ALBERTO MEDINA MÉNDEZ | El Nuevo Siglo
Sábado, 2 de Noviembre de 2013

“Suprema felicidad”

 

Describir las características de un régimen político es una tarea compleja. Su configuración nunca es lineal, sencilla, ni tampoco transparente. Una serie de hechos cotidianos, de decisiones gubernamentales, han permitido encontrar ciertos rasgos comunes entre las administraciones demagógicas de este tiempo.
Una noticia reciente pone nuevamente el foco en un tema central que ayuda a desenmascarar las profundas convicciones de este modo de concebir la acción política. El populismo es por definición una “doctrina política que se presenta como defensora de los intereses y aspiraciones del pueblo para conseguir su favor”.

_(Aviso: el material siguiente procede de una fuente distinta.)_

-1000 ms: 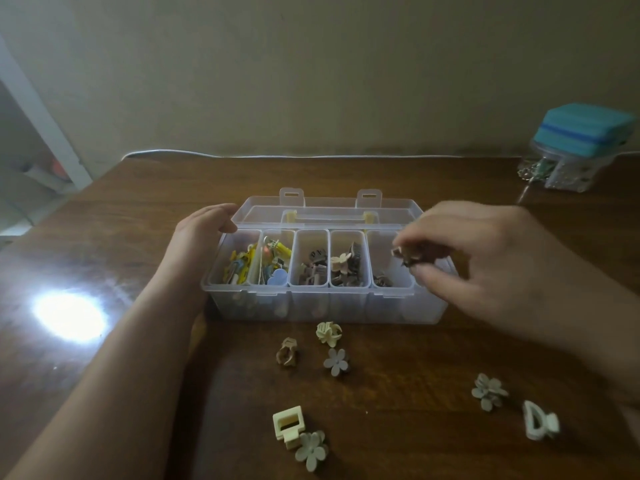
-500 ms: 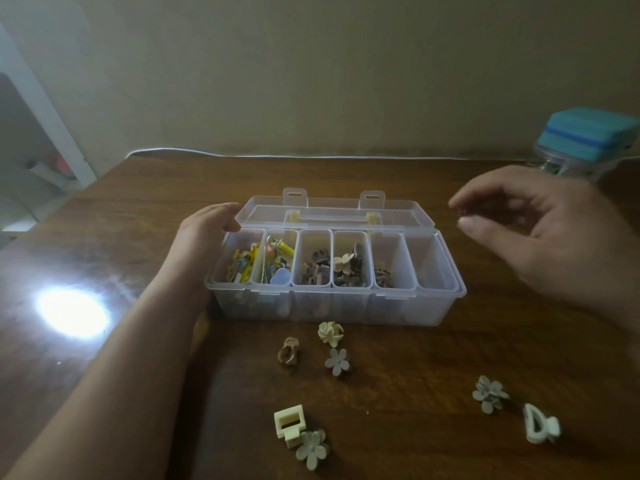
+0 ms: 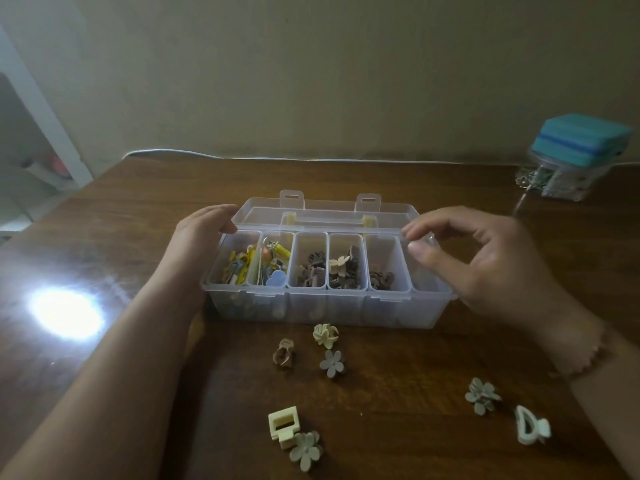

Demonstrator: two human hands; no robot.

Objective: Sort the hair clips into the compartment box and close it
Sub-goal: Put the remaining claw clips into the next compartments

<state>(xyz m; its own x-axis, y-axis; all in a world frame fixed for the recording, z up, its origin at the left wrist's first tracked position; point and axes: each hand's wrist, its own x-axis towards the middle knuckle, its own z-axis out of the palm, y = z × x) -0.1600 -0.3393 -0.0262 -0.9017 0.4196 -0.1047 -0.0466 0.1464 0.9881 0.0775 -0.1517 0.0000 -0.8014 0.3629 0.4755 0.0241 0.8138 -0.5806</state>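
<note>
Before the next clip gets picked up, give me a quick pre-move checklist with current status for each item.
1. Box lid open, lying back: ok.
2. Left hand steadying the compartment box at its left end: ok.
3. Right hand free of any clip: ok, though its fingers are curled at the box's right end.
4. Loose clips within reach, such as the cream flower clip: ok.
5. All clips sorted: not ok, seven remain on the table.
6. Rightmost compartment empty: cannot tell.
</note>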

Venezuela dio a conocer la creación del "Viceministerio para la suprema felicidad social del pueblo". La novedad tiene costados grotescos. Pero independientemente de lo absurdo de la decisión tomada en el contexto electoral doméstico, la misma desnuda la esencia del credo que la sostiene. No se trata de un anuncio aislado. Está enmarcado en la necesidad de captar votos. La política entiende que así piensa la mayoría de la gente y que entonces aceptará este proyecto con beneplácito. Muchos son los que consideran que es el Estado, y más aún el Gobierno de turno, el encargado de proveer felicidad a los ciudadanos. Este dislate puede sonar ridículo para los que aún conservan los pies sobre la tierra y hacen de la responsabilidad personal una forma de vida. Pero son demasiados los que están convencidos de que es el Gobierno el que debe proporcionar prosperidad, haciendo lo imposible para puedan disfrutarla.
Así es que se ha instalado la percepción de que los políticos son "semidioses" que pueden conseguir que la sociedad pueda progresar. Esa concepción ideológica asume esta perspectiva porque le resulta funcional a sus intereses. Si todos piensan que la felicidad la debe suministrar el Gobierno, pues la tarea ciudadana ya no consiste en el fastidioso esfuerzo de trabajar y capacitarse sino que solo implica votar a los políticos que pueden hacerlos felices. Esa casta política, que no es patrimonio exclusivo del presente ya que la historia es rica en ejemplos de esta naturaleza, ha desvirtuado el sentido de las funciones del Estado, ha convertido a los gobiernos en maquinarias que prometen sueños, ilusiones y esperanzas de modo ininterrumpido

El Gobierno de Venezuela ha dado un paso más, tal vez solo una anécdota para algunos o una humorada para otros, pero a no dudar que esta determinación se sustenta sobre la creencia más arraigada de estas sociedades, esa por la cual el Estado debe asegurar la felicidad, redoblando la apuesta de los demagogos de siempre, que apuntan otra vez a uno de los más importantes cimientos del populismo.